A modo de capsulares instructivas, con el nombre de Para la Vida, la televisión cubana transmitió durante varios años en uno de sus horarios estelares un breve espacio, loable por la intencionalidad de sus propuestas, que buscaba anclarse en casa para promover la autorreflexión familiar, la negociación colectiva de todos los miembros del hogar y la meditación propia del individuo.

Personajes como Dayana, la joven que no acompañaba a su madre en los quehaceres domésticos, o Javier, el pionero que salía a jugar sin quitarse el uniforme; todavía conviven en el recuerdo televisivo de una generación de cubanos que creció bajo los repiques icónicos de aquellas representaciones aleccionadoras.

Entre esas historias, aún suele aludirse con recurrencia al viejo Andrés, como lánguido patrón de la ancianidad desolada y triste de la que habló Martí, cuando no se ha cuidado de los años mozos.
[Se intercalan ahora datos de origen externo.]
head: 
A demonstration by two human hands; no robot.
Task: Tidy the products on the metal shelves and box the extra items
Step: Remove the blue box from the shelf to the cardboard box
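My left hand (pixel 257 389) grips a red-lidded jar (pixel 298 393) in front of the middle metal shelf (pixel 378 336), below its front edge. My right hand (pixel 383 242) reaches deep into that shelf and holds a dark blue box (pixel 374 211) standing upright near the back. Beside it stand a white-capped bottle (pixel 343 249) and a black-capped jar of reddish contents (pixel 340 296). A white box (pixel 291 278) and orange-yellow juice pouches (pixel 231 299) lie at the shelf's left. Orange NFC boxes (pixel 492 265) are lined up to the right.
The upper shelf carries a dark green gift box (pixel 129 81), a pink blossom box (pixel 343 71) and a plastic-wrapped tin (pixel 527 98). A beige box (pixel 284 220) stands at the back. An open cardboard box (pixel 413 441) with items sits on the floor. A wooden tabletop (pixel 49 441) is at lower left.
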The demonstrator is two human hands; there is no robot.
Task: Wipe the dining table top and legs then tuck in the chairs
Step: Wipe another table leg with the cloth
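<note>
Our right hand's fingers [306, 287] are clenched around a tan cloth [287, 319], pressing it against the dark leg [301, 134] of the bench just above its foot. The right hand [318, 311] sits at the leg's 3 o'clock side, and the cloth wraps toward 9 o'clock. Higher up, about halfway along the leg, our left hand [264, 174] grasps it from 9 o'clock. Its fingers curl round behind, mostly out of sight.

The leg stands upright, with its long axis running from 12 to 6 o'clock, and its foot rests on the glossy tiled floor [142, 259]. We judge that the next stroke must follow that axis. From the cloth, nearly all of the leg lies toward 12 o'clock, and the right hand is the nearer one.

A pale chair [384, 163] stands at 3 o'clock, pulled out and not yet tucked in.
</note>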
El viejo Andrés y los años jóvenes que no fueron

A propósito de las historias del programa Para la vida, y específicamente del viejo Andrés, es válido reflexionar en torno a lo que significa cuidar o descuidar de la familia en los años fuertes y vigorosos de nuestra existencia.

Si bien no es adecuada del todo la postura de pagar con la misma moneda los vacíos que, consciente o inconscientemente, los padres pueden dejar en su crianza, se hace esencial que en el núcleo familiar sepamos discernir, orientar y esclarecer a tiempo todo cuanto sea necesario para corregir errores que con el paso del almanaque se tornan crónicos y no favorecen nada.

El diálogo es fundamental, pues la mejor vía siempre radicará en pesar y repensar qué hacer y cómo encauzar aspiraciones desde nuestra propia juventud, desde ese tiempo de probarnos y encontrar el mejor lugar para uno y para todos los que queremos.